Hi I’m a long time lurker and first time poster so let me know if I make any mistakes.

Not sure where to fit this in, but for background the previous owner said he replaced the TPS sensor, O2 sensor, cap and rotor and a few other things. Also the ad said the transmission only has 50k on it but I’m not sure when that was done.

So I recently bought a 1994 F150 4x4 with a 302 and an automatic transmission. It made the 2 hour trip home just fine, and I took it to the store a couple times no problem. But today I took it on it’s first trip down a highway, I stopped for gas, put $20 in and as I left started having the following problems.

It shifted into first, second, and third just fine, but as I got into overdrive at around 55-60 it would get up to speed and then steadily slow down, I tried to give it more gas but it wouldn’t speed up. The only way to get it to was to put the petal to the floor and after a bit it would downshift hard and then realize where the petal was and speed up. This went on the whole way. I also noticed it had a hard time getting into gear sometimes. On the way back home the throttle response got worse, had a hard time getting through a light because it took forever to react to pressing the petal. Once home i started it again and it died on me once, it’ll run now but it smells like it’s running very rich and the idle surges sometimes and sounds rough.

I’m not much of a mechanic but I’m happy to give any more information, also I’m sorry for the long winded post.

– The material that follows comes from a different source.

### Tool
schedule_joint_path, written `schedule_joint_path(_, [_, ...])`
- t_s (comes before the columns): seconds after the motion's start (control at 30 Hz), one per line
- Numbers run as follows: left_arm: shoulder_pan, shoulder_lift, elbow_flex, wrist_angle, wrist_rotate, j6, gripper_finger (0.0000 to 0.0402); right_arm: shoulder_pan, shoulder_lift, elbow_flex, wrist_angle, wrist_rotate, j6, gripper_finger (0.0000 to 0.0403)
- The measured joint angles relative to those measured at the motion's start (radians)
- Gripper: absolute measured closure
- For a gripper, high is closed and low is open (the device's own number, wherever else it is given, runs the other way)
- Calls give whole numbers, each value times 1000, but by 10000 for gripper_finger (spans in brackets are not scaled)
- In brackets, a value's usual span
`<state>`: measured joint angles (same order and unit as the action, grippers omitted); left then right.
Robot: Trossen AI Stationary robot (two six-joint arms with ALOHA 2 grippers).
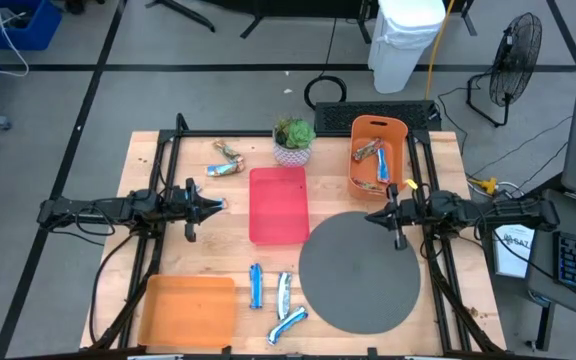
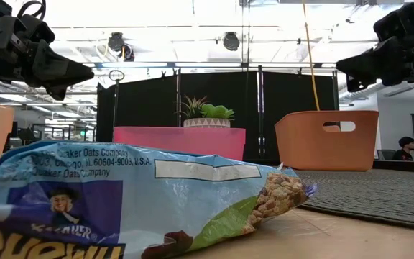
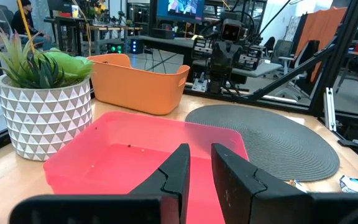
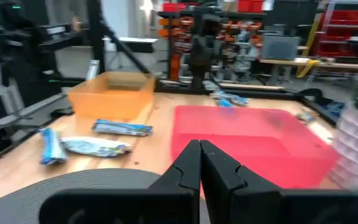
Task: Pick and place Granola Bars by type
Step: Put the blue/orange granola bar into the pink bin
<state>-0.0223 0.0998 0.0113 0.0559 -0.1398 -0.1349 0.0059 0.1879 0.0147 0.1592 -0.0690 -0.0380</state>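
While both arms hang above the table (image 1: 168, 150), three shiny blue-and-white granola bars (image 1: 256, 286) lie near its front edge, mostly pointing front to back. More bars (image 1: 372, 152) sit in the orange bin (image 1: 400, 128). The left gripper (image 1: 220, 206) is a little spread, and the right gripper (image 1: 370, 215) is pressed together.

Wooden table (image 1: 208, 225) bearing red tray (image 1: 278, 205), orange tray (image 1: 188, 310), orange basket (image 1: 396, 130), grey mat (image 1: 360, 272), potted plant (image 1: 293, 140), loose Granola Bars (image 1: 280, 298).

- Three blue-and-white granola bars (image 1: 256, 286) are lying near the table's front edge.
- Two brown bars (image 1: 226, 168) are lying at the back left.
- Two bars (image 1: 372, 153) are sitting inside one orange basket (image 1: 396, 128).
- One red tray (image 1: 278, 205), one orange tray (image 1: 188, 310), one round grey mat (image 1: 360, 270) and one potted plant (image 1: 293, 140) are standing there.
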Motion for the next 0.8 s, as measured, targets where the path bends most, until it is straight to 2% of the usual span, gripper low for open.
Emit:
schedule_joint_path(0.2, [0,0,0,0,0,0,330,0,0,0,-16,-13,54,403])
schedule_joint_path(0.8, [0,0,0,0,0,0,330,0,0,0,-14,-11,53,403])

Also this post outlines almost exactly the problems I’m having with possibly some better wording but no answers sadly.
https://www.fordf150.net/forums/viewtopic.php?t=103146
 
  #2  
Old 01-25-2020, 09:23 PM
Hayapower's Avatar
Super Moderator
Join Date: Jul 2006
Posts: 7,481
Default

Welcome to the site..

It almost sounds as if it’s starving for fuel. Possibly a fuel pressure regulator leaking into the vacuum line if it’s over rich. You might pull the vacuum line off the fuel pressure regulator hose and check to see if any raw fuel is there. Also, I’d check for spec fuel pressure/volume at the schrader valve on the fuel rail to rule out fuel deprivation. Other possibilities MAP/MAF causing over fueling.
Is the check engine light on?
 

Last edited by Hayapower; 01-25-2020 at 09:25 PM.
  #3  
Old 01-26-2020, 10:08 AM
94Fitty's Avatar
Junior Member
Thread Starter
Join Date: Jan 2020
Posts: 5
Default Thank you

Originally Posted by Hayapower
Welcome to the site..

It almost sounds as if it’s starving for fuel. Possibly a fuel pressure regulator leaking into the vacuum line if it’s over rich. You might pull the vacuum line off the fuel pressure regulator hose and check to see if any raw fuel is there. Also, I’d check for spec fuel pressure/volume at the schrader valve on the fuel rail to rule out fuel deprivation. Other possibilities MAP/MAF causing over fueling.
Is the check engine light on?
Thank you for the help, I’ll check the vacuum line today and I’m not sure how to check the fuel pressure at the schrader valve, will I need something to test it with? Sorry I’m pretty new to this. Also I checked the MAF yesterday and it seemed to be working fine and wasn’t dirty. I’ve also gotten it to run and idle a bit more normal after cleaning the cap and rotor. Will be taking it for a drive today after checking the above. Also, could all of this have been caused by some bad gas? This was the first time I filled the tank and it got pretty low prior to that. Thank you again!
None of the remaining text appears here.